In 2016 the wine was served in Business Class on international Qantas flights. To make this grade a rigourous tasting of 1200 wines is carried out by a tasting panel of 11 highly regarded sommeliers.
“The bouquet has more spicy notes than most Hunter Valley Shiraz, amplified this voyage but backed up by a full spectrum of red, purple and black fruits matured in French oak. Will be a classic but needs a degree of patience.” 94 points, James Halliday’s Wine Companion.
“This black and fully opaque wine sports a dashingly sexy and seductive nose. It’s restrained when first poured, primarily displaying its excellent intensity of minerals, asphalt and gunflint. With some time in the glass, flavors of black plum coulis, cassis and black cherry jam begin to unleash their charm. There’s loads of power here, with an intense and dense mid-palate, dry and textured tannins and a long finish. A food-friendly wine, it would benefit from cellaring but is fully enticing now. Drink through 2024.” 94 points, Wine Enthusiast Magazine USA - Jan 2018.
At already 4 years of age, it’s great drinking now, but will go a few more years in the cellar… if you can wait.

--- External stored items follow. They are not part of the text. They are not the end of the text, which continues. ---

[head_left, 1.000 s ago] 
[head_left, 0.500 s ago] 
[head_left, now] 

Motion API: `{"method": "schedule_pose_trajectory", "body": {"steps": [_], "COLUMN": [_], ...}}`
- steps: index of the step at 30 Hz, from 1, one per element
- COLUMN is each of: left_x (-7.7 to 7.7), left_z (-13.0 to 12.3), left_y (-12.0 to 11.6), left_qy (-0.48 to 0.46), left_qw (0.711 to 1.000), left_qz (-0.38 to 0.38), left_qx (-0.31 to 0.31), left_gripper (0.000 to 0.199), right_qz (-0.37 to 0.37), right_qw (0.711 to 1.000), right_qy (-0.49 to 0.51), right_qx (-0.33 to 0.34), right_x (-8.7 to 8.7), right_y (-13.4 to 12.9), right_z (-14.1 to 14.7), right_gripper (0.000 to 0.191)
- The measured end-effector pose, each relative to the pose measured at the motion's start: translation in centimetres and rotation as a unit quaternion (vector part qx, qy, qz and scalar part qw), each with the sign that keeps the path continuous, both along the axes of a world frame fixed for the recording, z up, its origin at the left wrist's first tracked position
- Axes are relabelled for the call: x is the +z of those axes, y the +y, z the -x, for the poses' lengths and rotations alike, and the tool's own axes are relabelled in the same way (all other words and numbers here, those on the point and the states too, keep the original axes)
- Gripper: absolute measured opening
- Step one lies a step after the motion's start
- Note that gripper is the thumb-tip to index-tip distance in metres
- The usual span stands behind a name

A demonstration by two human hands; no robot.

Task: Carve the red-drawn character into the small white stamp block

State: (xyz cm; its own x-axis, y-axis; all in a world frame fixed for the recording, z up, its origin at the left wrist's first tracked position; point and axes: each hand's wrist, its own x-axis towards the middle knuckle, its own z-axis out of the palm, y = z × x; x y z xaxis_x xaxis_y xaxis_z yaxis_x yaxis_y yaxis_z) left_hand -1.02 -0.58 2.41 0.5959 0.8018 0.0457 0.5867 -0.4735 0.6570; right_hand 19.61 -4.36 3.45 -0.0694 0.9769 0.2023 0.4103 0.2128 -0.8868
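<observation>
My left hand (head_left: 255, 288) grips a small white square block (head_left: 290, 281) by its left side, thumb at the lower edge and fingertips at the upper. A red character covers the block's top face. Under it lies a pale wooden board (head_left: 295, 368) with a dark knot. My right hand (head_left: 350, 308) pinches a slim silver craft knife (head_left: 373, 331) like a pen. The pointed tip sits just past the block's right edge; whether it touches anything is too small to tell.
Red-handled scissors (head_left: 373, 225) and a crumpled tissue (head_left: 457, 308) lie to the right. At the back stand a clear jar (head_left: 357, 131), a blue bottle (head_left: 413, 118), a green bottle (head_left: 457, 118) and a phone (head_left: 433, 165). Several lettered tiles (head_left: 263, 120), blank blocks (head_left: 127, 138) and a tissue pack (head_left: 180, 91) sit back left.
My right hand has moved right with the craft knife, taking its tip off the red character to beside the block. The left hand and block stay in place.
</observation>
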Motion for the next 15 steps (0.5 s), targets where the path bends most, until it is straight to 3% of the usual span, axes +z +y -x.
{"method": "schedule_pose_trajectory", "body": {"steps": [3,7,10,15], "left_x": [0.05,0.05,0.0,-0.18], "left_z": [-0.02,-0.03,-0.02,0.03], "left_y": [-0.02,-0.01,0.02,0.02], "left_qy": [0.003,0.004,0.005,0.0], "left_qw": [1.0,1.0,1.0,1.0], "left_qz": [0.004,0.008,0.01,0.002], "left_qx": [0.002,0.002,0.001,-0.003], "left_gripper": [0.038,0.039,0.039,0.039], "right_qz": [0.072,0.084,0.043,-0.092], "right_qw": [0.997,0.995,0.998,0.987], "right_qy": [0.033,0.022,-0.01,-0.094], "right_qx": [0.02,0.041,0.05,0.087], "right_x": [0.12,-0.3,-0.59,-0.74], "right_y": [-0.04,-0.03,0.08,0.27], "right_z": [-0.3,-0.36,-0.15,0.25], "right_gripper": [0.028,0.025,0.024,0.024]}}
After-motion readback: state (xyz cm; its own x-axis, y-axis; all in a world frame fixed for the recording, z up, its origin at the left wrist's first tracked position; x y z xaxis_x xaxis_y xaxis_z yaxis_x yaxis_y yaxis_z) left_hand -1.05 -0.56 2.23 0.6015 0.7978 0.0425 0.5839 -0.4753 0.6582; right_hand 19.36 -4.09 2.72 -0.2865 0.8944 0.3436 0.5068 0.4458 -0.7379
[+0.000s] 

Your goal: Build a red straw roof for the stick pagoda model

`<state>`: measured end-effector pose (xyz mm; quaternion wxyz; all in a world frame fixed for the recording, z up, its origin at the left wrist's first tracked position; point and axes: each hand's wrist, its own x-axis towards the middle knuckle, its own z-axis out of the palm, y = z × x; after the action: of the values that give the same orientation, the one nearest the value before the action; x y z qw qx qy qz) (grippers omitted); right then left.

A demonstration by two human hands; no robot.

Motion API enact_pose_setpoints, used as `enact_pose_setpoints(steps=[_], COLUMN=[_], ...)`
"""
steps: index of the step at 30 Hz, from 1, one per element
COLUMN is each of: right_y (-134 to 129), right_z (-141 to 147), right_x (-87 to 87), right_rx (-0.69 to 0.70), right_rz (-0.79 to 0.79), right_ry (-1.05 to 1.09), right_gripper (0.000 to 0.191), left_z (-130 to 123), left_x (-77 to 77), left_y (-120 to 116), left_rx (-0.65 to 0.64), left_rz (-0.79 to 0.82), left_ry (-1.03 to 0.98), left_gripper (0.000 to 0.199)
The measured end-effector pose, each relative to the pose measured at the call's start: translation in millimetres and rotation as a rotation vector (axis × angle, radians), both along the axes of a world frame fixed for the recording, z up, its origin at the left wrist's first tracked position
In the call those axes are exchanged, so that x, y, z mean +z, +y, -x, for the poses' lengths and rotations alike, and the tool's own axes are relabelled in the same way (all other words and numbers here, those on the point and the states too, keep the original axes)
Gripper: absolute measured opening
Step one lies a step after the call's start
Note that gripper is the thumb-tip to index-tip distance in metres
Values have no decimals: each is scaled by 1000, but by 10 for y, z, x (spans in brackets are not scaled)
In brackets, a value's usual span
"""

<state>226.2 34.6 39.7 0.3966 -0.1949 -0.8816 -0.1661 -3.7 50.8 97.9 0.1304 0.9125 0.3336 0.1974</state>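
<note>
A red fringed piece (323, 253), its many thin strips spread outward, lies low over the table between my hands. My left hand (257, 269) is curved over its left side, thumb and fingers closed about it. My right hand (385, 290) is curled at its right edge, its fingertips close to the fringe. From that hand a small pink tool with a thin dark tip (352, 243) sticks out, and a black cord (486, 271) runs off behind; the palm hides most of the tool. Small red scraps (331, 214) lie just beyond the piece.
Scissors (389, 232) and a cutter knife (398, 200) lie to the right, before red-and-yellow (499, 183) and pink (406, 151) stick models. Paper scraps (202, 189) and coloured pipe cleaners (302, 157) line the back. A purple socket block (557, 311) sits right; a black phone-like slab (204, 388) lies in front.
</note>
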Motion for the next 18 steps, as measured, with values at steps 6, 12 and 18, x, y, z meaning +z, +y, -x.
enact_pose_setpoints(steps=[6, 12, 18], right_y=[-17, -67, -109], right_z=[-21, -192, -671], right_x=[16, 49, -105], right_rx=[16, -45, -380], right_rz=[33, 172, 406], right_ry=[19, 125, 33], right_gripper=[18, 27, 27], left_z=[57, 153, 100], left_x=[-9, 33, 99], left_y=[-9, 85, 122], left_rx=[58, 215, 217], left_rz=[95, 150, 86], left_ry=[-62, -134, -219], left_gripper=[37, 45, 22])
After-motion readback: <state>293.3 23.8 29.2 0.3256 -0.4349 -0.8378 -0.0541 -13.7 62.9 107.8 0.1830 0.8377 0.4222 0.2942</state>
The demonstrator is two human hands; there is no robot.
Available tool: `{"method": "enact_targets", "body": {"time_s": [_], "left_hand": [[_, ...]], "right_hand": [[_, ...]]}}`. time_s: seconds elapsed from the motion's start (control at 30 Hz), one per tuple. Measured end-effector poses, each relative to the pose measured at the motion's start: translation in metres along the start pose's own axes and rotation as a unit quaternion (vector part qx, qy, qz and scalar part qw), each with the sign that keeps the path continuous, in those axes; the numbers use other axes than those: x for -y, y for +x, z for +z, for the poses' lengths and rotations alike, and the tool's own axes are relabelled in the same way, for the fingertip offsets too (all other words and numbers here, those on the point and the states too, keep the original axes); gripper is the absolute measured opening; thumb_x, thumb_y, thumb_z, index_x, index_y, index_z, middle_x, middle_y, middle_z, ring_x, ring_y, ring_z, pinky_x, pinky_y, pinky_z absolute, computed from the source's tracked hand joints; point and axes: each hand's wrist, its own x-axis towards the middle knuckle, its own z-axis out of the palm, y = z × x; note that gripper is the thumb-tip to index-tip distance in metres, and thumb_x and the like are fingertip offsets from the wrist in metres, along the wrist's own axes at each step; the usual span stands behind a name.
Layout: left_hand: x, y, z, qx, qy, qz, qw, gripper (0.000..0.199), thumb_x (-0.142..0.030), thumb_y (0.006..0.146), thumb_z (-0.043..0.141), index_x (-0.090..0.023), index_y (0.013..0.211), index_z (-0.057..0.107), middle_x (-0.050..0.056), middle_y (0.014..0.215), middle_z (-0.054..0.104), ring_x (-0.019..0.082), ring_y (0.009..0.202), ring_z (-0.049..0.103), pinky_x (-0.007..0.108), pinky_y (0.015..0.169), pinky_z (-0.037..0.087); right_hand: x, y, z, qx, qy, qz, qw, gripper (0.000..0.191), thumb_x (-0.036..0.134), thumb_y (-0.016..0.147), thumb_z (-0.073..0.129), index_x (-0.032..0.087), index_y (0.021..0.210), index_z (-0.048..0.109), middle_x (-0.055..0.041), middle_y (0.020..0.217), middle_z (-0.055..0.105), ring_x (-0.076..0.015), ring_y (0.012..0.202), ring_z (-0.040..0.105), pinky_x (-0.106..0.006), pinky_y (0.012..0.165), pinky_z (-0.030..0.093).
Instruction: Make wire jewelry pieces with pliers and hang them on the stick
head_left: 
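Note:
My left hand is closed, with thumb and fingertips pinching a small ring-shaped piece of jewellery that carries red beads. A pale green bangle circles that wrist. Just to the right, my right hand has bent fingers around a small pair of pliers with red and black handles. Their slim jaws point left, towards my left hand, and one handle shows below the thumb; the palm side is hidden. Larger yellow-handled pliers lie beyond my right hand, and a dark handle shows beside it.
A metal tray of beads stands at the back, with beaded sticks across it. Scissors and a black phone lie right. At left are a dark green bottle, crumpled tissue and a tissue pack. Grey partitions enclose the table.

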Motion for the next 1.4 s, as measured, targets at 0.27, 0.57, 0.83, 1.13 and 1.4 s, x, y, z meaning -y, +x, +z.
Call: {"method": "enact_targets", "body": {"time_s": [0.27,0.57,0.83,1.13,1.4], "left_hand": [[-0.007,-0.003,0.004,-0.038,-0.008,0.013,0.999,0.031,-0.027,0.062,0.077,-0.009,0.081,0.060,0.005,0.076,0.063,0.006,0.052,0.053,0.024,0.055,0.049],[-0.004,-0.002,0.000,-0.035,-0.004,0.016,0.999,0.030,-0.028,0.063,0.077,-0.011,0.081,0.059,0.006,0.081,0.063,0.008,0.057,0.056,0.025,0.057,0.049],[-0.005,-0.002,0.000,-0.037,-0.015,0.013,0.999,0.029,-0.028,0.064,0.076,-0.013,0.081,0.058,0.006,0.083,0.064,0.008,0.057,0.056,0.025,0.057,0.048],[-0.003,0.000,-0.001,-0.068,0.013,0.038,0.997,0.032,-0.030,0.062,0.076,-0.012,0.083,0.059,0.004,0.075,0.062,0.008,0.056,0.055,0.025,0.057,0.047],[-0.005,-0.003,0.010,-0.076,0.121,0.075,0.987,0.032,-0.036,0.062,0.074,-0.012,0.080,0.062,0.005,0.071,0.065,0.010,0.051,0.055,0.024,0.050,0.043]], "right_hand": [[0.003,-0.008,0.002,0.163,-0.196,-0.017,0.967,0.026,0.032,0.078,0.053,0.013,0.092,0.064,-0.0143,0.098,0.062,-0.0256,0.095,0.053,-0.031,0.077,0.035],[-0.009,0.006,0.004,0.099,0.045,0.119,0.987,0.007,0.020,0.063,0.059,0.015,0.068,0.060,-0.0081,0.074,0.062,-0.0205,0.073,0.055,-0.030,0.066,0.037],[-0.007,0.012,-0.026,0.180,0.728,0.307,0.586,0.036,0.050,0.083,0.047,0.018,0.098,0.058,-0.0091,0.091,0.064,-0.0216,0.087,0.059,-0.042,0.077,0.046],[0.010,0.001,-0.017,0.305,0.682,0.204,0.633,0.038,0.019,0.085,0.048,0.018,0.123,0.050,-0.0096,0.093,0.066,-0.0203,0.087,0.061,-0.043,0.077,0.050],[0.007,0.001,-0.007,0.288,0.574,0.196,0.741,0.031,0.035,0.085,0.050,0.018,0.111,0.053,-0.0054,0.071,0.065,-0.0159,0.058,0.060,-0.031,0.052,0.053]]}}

I can offer it for $35 a bottle. Click here to order
And here are a couple of super wines. Both the Western Slopes Reserve and The Basin Reserve Shiraz are sourced from isolated parcels within the Brokenback Vineyard, where crop yields are low, producing wines with excellent concentration of fruit flavour. Both wines are produced in very limited quantities.
Leogate Estate Western Slopes Reserve Shiraz 2014
“From west-facing vines on a small plot of the Brokenback Vineyard planted in the early '70s. Dark crimson-purple, beautifully deep and intensely bright; it has a layered and spicy bouquet with hints of dried herbs setting it apart from the other '14 Shirazes, it is firmer and the tannins more present, the finish no less intense and long.” 95 points, James Halliday.
Silver - 2017 International Wine Challenge, London
I can offer for $115 a bottle (limited). Click here to order
Leogate Estate The Basin Reserve Shiraz 2014
“Deep, intensely bright hue; the bouquet is complex and multilayered, with classic Hunter characters: plum, earth, spice and layers of dark and red fruits. The palate flows magnificently with a precise and intense line of fruit and tannin that goes on and on.” 97 points, James Halliday.
In 2016 the wine was served on Qantas First Class International Flights, which is a bit of another big deal as it involves a rigourous tasting of 1200 wines carried out by a tasting panel of 11 highly regarded sommeliers.
Silver - 2016 International Wine Challenge, London.